What breaks the extraction (examples)
- Template or HTML markup change
- Renaming CSS classes or IDs
- Adding/removing blocks, columns, sections
- Client-side rendered content (JavaScript)
- Lazy-loading, accordions, carousels, content rendered after interaction
- Access restrictions and security
- Pages behind login, IP allowlist, paywall, SSO
- WAF/CDN, anti-bot, CAPTCHA, User-Agent blocking
- SEO directives and robots
- robots.txt (Disallow), meta robots, X-Robots-Tag
- URL variations and canonicals
- URL change without 301, canonical pointing elsewhere
What to do if the content no longer appears
- After a template/markup change (even minor: adding a block, a column, modifying a CSS class)
- Share the relevant URLs with Semji support.

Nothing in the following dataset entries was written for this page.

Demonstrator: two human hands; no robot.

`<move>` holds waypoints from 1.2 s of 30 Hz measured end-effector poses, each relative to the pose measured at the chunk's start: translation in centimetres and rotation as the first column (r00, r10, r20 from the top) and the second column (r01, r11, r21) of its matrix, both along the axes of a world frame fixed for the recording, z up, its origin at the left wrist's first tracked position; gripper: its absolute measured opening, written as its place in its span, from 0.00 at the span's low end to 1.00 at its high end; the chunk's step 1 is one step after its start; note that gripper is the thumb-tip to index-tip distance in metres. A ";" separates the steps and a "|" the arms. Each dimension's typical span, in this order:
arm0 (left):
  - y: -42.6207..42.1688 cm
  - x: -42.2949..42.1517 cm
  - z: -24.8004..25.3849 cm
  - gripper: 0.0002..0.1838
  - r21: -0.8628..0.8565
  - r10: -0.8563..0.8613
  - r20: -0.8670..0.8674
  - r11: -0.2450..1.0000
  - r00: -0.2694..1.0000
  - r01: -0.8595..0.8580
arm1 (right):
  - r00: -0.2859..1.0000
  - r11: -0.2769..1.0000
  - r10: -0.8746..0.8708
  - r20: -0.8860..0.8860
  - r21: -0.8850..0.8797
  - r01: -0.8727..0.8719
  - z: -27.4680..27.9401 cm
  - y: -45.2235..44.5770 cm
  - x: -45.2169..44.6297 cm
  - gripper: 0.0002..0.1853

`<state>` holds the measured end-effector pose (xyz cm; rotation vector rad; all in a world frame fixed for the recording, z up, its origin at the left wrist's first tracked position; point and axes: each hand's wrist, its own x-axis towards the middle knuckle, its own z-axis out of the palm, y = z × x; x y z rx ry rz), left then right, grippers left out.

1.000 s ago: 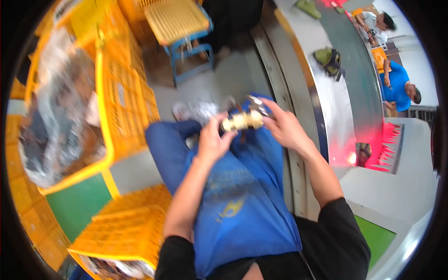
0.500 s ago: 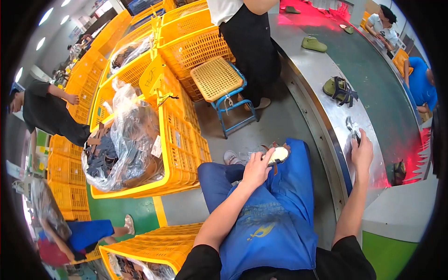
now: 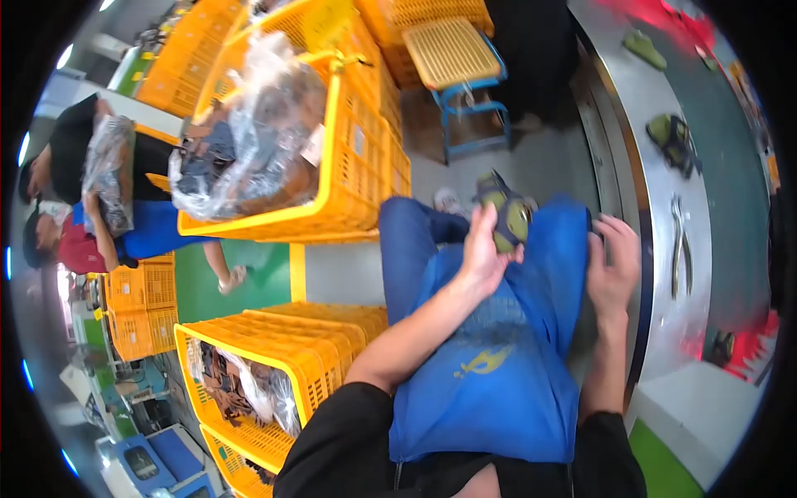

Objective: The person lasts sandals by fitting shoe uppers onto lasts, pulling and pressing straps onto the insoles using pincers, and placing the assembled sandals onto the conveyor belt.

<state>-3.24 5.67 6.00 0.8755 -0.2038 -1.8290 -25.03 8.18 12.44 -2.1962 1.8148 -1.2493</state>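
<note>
My left hand is wrapped around a green shoe last with dark sandal straps over it, held above my lap. The straps and green top face up. My right hand hovers beside my right knee near the metal ledge, fingers apart, with nothing visible in it. A pair of pliers lies on the ledge to the right of that hand. Farther up the ledge rests another strapped green last, and beyond it a plain green last.
On my left stand yellow crates with plastic bags of dark and brown strap pieces. A stool with blue legs is ahead, near a standing person. A green conveyor belt runs beyond the ledge. Two people are at far left.
My right hand has let go of the pliers and moved left off the ledge. In my left hand, the last has turned from its pale underside to its green top. My view has shifted.
</note>
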 end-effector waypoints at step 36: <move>1.3 -0.1 4.1 0.24 -0.056 0.032 -0.041 0.998 0.999 -0.034 | 0.748 0.966 0.069 0.660 0.143 -0.216 -0.5 0.6 4.5 0.13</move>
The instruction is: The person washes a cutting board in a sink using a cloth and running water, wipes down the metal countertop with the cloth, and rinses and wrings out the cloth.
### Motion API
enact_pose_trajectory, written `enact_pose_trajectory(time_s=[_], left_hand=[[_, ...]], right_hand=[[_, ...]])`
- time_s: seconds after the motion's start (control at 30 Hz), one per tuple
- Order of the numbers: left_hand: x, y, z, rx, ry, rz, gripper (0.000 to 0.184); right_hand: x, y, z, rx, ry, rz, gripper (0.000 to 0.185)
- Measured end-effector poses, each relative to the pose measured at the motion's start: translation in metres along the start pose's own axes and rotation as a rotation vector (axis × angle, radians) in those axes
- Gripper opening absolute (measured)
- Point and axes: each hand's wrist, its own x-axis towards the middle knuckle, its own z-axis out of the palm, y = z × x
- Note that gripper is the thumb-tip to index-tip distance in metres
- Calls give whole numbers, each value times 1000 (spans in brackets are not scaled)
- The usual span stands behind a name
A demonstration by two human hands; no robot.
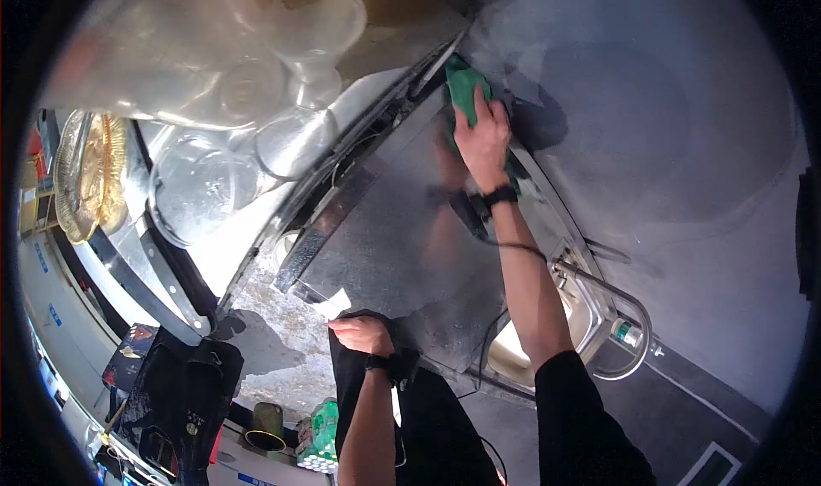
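My right hand stretches to the far corner of the grey metal counter, its fingers closed on a green cloth. The cloth is pressed against the counter where it meets the wall. My left hand is low by the counter's front corner, close to my dark trousers, with its fingers curled. A small bright white patch lies just beyond those fingers; whether the hand holds anything is hidden. Each wrist wears a black band, and a dark cable runs by the right forearm.
To the right is a small sink with a curved faucet pipe. Clear plastic containers stand on the left, near a gold-coloured tray. A black bag sits at lower left. The grey wall bounds the right side.
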Motion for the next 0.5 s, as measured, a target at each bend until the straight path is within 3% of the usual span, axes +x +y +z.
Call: enact_pose_trajectory(time_s=[0.13,0.17,0.23,0.43,0.5], left_hand=[[-2,8,-11,88,-24,21,40],[-3,10,-14,-42,70,25,30],[3,14,-21,-133,-106,-139,23],[4,10,-11,-70,6,-55,25],[4,10,-9,-56,-1,-92,24]], right_hand=[[44,-35,18,160,-40,93,25],[42,-37,15,180,-98,84,23],[45,-39,9,218,-154,61,20],[-26,-103,3,249,-330,-57,17],[-57,-131,0,323,-281,-109,20]])
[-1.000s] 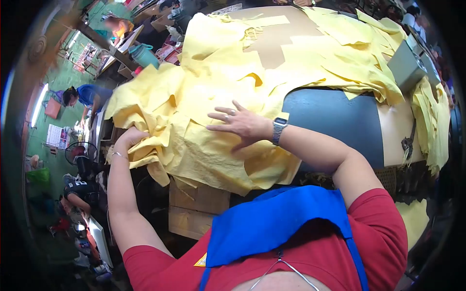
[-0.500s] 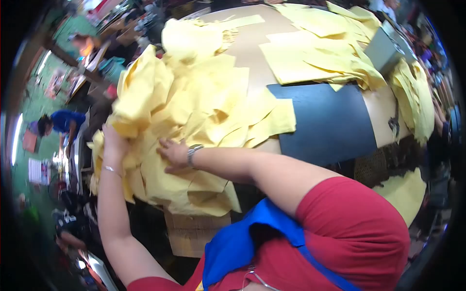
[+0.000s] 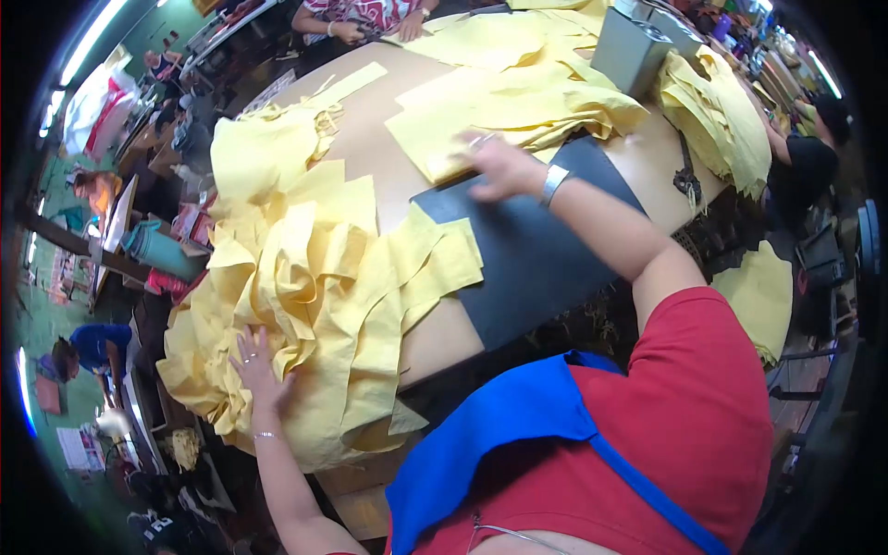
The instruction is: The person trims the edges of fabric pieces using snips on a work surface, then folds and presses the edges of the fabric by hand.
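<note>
My left hand [image 3: 262, 375] lies with fingers spread on a large crumpled heap of yellow fabric pieces [image 3: 314, 259] at the left of the table. It wears a ring and a bracelet. My right hand [image 3: 504, 171], with a watch at the wrist, is over a black mat [image 3: 564, 250], slightly blurred. Its fingers are apart and hold nothing that I can see. Just beyond it spreads a flatter stack of yellow fabric [image 3: 509, 97]; whether the fingertips touch this cloth I cannot tell.
A grey metal box [image 3: 629, 51] stands behind the mat, with more yellow fabric [image 3: 717, 120] hanging over the right edge. Dark scissors [image 3: 686, 176] lie close to that edge. Across the table, another person's hands [image 3: 347, 32] hold a dark tool. A teal container [image 3: 162, 250] stands left.
My left hand has let go of the lifted cloth and lies flat on the heap. My right hand has left the heap and moved right, over the mat. The view has turned.
</note>
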The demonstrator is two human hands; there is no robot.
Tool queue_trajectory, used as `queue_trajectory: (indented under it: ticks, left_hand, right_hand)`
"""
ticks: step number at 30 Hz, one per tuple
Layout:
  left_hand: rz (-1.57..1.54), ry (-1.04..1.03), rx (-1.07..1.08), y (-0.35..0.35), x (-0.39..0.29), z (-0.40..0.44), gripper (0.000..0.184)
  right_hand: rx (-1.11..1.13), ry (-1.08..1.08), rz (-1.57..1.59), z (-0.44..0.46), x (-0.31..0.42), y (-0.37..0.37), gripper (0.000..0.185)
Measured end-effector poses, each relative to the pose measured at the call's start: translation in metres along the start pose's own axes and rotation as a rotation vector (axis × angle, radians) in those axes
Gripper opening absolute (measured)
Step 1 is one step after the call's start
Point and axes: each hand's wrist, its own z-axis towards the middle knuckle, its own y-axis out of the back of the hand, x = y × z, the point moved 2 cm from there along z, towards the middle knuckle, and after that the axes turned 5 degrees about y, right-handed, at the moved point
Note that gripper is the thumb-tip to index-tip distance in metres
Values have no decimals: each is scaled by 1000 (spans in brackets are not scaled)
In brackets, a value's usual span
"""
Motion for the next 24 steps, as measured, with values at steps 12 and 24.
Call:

We will update the extractor configuration.
- If the content is injected via JS
- Prefer server-side rendering of critical blocks or provide the selectors and display conditions.
- If access is restricted
- Allow the extraction User-Agent, add an IP allowlist, or provide dedicated access.
- If robots/canonicals block
- Adjust robots.txt, meta/X-Robots-Tag and canonicals to target the analyzed page.
- If the URL has changed
- Set up stable 301 redirects. Avoid unwanted temporary 302 redirects.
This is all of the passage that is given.